[Opening Supplied data section]
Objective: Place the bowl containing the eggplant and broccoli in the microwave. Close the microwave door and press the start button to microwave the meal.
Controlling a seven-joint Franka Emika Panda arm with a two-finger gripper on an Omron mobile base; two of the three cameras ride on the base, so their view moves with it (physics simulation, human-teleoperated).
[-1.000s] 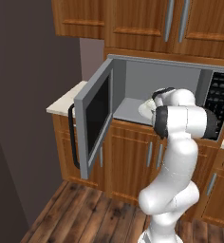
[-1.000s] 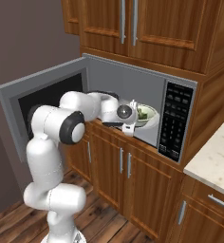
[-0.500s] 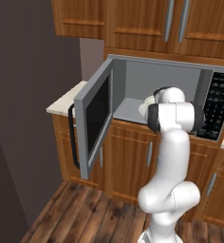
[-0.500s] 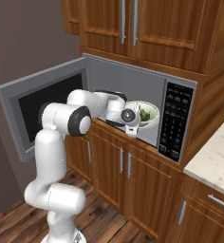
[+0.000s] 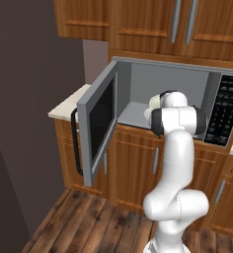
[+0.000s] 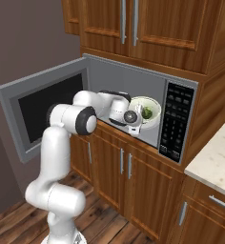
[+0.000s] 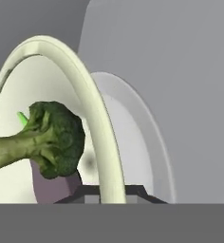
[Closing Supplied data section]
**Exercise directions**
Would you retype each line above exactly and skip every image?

**Final answer**
Objective: Place the bowl containing the eggplant and broccoli in the microwave. Close the microwave door and press the start button to microwave the meal.
Controlling a seven-joint Franka Emika Panda arm with a two-finger gripper on an Omron mobile base; two of the three cameras ride on the base, so their view moves with it (physics simulation, human-teleoperated).
[-1.000s] 
[-1.000s] 
[-0.500s] 
[-0.500s] 
[+0.000s] 
[+0.000s] 
[+0.000s] 

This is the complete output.